Entre 2017 et juin 2018, les cinq hommes étaient suspectés par le magistrat fédéral de s’être introduits dans plusieurs maisons de la région mouscronnoise. Le mode opératoire est similaire : plusieurs suspects, cagoulés et armés, pénétraient dans les habitations la nuit et surprenaient leurs victimes dans leur lit. Ils semblaient être particulièrement bien informés sur la présence d’argent sur les lieux. Ils posaient également un drap sur la tête d’une des victimes pendant que l’autre personne se trouvait malmenée par les malfrats afin de donner l’accès au butin tant recherché.

Quand les événements ne tournaient pas en leur faveur, ils menaçaient d’arracher les dents ou de couper les doigts avec une pince.

Deux suspects en fuite et interpellés

Deux des cinq prévenus poursuivis dans le dossier ont été retrouvés en fuite, à l'étranger. Giovanni P. avait été signalé en partance pour le Maroc par le Canada, et Salvatore T. avait été retrouvé planqué dans un appartement en Sicile.

Julien Moinil, magistrat fédéral, avait requis des peines allant de 10 à 17 ans de prison ferme à l'encontre des cinq prévenus. Selon le magistrat, les suspects étaient bien les auteurs des homejackings : « Il y a eu des observations et de l’ADN qui prouvent que les suspects ont bien commis les faits ». Les avocats de la défense plaidaient tous l’acquittement, détruisant les nombreux éléments soulevés par le parquet fédéral.

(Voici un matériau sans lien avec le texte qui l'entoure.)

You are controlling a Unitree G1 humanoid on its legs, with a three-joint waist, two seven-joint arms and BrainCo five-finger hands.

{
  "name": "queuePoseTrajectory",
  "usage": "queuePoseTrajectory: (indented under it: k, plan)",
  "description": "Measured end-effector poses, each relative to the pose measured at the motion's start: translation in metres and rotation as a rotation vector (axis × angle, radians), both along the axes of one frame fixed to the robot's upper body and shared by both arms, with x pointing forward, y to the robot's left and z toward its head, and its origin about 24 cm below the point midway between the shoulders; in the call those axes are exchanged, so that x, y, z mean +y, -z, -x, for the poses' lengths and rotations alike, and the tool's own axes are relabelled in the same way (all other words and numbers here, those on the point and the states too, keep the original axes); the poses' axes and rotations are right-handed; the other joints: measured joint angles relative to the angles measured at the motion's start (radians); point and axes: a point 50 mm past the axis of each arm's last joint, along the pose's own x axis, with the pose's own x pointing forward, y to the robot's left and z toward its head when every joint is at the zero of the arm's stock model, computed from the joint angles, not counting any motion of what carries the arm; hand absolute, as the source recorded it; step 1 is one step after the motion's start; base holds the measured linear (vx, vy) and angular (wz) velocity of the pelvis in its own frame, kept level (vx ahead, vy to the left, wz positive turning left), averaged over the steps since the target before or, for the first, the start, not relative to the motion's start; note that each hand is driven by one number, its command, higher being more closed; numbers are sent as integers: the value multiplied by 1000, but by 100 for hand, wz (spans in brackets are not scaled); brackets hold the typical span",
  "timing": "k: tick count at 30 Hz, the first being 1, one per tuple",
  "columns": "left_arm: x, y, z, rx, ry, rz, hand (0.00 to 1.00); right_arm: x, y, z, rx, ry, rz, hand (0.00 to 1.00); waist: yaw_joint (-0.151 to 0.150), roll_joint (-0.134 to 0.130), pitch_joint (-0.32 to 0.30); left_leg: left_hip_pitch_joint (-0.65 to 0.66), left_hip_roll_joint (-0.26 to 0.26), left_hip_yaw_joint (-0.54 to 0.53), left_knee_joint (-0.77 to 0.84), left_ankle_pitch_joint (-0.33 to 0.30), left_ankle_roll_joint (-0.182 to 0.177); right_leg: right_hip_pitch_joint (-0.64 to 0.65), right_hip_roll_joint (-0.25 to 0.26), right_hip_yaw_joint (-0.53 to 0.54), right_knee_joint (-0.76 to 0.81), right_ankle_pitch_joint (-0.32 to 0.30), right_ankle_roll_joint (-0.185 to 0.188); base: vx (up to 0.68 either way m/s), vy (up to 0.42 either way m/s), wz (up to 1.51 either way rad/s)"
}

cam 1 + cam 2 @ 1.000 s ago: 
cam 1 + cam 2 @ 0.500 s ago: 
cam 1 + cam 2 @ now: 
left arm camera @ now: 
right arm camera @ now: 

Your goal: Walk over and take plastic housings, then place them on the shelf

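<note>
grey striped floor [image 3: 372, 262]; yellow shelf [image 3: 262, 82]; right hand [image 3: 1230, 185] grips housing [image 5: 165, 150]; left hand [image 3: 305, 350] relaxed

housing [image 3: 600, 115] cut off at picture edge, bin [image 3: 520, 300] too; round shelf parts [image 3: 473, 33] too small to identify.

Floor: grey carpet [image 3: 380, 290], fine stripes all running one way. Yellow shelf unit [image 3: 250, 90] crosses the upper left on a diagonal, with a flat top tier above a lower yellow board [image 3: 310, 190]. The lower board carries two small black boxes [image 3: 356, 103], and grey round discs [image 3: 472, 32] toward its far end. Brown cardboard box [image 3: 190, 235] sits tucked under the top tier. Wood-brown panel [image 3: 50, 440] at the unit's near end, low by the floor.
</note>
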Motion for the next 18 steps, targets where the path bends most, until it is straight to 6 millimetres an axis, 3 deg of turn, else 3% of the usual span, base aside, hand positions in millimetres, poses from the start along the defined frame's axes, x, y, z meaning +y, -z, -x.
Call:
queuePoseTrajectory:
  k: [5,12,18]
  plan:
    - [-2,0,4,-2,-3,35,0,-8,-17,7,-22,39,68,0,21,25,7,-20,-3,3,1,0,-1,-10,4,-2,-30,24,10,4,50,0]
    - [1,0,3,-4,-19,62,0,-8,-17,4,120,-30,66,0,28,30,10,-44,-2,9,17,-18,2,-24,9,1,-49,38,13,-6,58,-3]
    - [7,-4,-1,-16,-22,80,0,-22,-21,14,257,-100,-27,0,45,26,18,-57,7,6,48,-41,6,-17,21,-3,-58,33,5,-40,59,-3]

Salvatore T., interpellé en Italie, avait pris part au procès après son extradition. Il avait également plaidé l'acquittement. Seul Giovanni P. était jugé par défaut.

Ce mercredi, le tribunal correctionnel de Charleroi a condamné Faycal Z., Giovanni P. et Salvatore T. à 9 ans de prison ferme. Anthony S. écope de 7 ans ferme. Rosario P., en récidive, écope de la plus lourde peine avec 12 ans d'emprisonnement.